Back in 2016, I wrote two articles for Fish Stripes that remain relevant, one covering Wei-Yin Chen’s mechanics, and the other analyzing the mechanics of the late great José Fernández. I am going to steal from my Chen article because I think it has an accurate description of how pitching mechanics can predispose a player to injury:

Ideal pitching mechanics effectively transfer energy from the legs, to the torso, to the arm. Timing each movement perfectly is critical to minimize stress on the throwing shoulder/elbow. Research has shown that it is especially important to synchronize a pitcher’s trunk/torso rotation with the throwing arm. A 2015 study in the Orthopaedic Journal of Sports Medicine at Medstar Washington Hospital Center found that early trunk rotation, defined as “ trunk rotation before the stride foot hit the ground and occurrence of non-vertical arm position at initiation of trunk rotation,” increases risk of shoulder and/or elbow injuries in MLB pitchers.

Here is a sketch of early trunk rotation from the 2015 paper:

If the trunk begins to rotate toward home plate before the arm is vertical, there is an improper energy transfer into the throw. This can cause a pitcher to overthrow in order maintain velocity, which can be dangerous. It also causes rotational strain on the elbow and shoulder due to an excessive whipping motion of the non-vertical throwing arm, as it is forced to quickly move into a vertical position and explode through a throw.

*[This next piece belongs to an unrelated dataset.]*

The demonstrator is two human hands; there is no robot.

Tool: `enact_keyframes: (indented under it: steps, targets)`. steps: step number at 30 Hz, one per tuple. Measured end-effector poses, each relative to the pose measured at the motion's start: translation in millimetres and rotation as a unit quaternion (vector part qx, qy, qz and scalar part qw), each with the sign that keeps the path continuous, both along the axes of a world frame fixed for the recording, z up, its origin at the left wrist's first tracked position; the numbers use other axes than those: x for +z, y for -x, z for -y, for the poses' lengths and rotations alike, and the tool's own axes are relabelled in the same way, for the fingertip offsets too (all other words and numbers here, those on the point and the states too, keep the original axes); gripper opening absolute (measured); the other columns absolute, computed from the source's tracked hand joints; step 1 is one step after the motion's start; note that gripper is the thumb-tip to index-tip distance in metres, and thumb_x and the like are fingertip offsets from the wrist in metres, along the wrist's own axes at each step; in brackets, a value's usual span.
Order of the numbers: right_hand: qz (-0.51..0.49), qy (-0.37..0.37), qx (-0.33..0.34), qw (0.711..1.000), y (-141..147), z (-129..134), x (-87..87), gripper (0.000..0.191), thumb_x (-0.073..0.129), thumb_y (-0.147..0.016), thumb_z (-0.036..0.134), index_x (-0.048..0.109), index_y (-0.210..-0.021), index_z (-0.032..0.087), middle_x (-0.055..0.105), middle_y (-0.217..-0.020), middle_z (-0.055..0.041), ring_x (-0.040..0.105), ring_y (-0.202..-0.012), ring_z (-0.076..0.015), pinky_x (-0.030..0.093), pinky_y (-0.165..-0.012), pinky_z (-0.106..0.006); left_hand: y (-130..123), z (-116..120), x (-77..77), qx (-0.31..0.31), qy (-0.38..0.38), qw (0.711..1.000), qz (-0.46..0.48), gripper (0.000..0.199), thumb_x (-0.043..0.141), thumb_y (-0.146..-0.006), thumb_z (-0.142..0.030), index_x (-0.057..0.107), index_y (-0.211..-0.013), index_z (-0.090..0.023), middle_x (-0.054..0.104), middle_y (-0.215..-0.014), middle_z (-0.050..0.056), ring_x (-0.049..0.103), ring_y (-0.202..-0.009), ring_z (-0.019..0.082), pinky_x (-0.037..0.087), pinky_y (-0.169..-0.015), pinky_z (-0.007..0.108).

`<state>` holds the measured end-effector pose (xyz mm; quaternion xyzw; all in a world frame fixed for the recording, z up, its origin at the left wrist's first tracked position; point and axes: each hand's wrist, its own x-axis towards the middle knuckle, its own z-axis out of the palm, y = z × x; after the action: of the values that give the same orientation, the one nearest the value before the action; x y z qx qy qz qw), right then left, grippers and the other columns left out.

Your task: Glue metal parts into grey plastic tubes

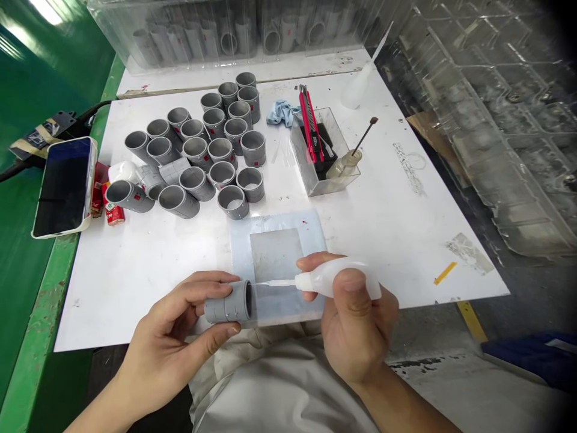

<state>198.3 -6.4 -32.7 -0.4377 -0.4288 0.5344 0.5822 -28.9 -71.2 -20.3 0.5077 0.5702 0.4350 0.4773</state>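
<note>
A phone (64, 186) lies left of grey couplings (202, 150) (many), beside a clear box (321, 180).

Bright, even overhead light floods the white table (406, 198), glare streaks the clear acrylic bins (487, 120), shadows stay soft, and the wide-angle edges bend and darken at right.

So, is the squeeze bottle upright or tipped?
Tipped: the bottle lies sideways in the right hand, nozzle pointing into the grey tube.

Bare white board (392, 222) lies open right of the hands; grey sleeves (202, 150) and clear tray (322, 180) block beyond.
</note>
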Motion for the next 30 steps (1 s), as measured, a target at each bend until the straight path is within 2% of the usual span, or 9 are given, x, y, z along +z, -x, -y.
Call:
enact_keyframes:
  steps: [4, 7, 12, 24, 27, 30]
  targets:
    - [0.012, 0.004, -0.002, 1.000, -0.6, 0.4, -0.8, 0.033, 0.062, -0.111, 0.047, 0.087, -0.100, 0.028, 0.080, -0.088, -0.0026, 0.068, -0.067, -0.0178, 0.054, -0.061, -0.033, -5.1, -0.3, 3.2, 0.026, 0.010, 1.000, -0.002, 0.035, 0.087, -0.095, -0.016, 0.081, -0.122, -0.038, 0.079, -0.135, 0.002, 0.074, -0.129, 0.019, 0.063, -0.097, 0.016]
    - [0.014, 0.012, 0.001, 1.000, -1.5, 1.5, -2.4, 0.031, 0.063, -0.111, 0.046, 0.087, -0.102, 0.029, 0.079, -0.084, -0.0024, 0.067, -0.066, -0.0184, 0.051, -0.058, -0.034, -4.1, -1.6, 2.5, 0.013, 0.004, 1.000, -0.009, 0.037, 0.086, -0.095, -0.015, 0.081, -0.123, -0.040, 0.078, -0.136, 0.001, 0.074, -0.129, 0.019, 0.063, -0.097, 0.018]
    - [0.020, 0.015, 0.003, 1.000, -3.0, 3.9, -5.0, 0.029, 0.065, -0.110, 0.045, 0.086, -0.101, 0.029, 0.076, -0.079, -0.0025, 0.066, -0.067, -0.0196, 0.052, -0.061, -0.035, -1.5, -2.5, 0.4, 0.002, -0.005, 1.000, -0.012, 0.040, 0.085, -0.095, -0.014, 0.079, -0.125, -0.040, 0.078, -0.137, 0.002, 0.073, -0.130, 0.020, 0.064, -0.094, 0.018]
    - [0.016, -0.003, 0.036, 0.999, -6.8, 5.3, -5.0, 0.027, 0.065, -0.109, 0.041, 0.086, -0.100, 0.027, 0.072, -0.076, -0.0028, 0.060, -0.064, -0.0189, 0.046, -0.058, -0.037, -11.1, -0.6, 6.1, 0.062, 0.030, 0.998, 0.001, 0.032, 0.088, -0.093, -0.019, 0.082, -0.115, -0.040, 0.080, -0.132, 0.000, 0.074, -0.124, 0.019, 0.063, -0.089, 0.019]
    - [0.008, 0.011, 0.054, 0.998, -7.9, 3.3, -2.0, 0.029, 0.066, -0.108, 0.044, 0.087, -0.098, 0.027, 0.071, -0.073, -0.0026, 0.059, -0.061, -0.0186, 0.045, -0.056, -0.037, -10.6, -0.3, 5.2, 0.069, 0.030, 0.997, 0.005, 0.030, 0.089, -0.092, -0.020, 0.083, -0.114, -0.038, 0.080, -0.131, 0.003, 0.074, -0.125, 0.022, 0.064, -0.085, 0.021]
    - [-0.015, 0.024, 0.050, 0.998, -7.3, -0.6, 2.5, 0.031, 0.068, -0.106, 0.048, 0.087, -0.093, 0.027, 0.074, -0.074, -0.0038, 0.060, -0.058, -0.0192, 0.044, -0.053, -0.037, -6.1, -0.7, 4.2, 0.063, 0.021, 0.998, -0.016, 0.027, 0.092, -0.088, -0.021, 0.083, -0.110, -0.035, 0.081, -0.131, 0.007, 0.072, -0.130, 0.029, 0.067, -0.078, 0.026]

Below is a five-panel snapshot of Sánchez’s mechanics. Let’s take a look to see if we think he has early trunk rotation:

We see some encouraging signs here, and I’ve labeled them in the third panel above. Sánchez’s arm position is vertical as his stride foot touches down, his shoulder is still raised, and perhaps most importantly, his trunk has not or only just begun to rotate towards home plate. These mechanics appear to effectively transfer energy from his legs to his torso to his arm.

Sánchez is not overly reliant on his arm to produce fastball velocity; he has an effectively coordinated sequence of movements that include his entire body. This should decrease the stress on his throwing shoulder and elbow. I like what I’m seeing!


Now, as I mentioned earlier, determining pitcher injury risk is an inexact science. It is difficult to predict whether Sánchez will suffer a major injury in the future, as many factors—some beyond the pitcher’s control, others still undiscovered—contribute to pitcher injuries.

However, in Sánchez’s case, I do think that the “velocity concern” is overblown. More importantly, it does appear that Sánchez’s delivery effectively minimizes stress on his throwing shoulder/arm. This indicates he may have long-term durability.

I get why many of us feel uncomfortable about Sánchez’s 2018 injury, and the fact that he only pitched eight games last year. I am bothered by that, too. What was the issue? Was it overuse, or is there something mechanical we are not seeing?

Simply put, these guys throw baseballs for a living. It’s an unnatural motion for the human body, and repeatedly doing it will always lead to wear and tear. Name me a pitcher who hasn’t suffered from elbow soreness in his career...I’m waiting.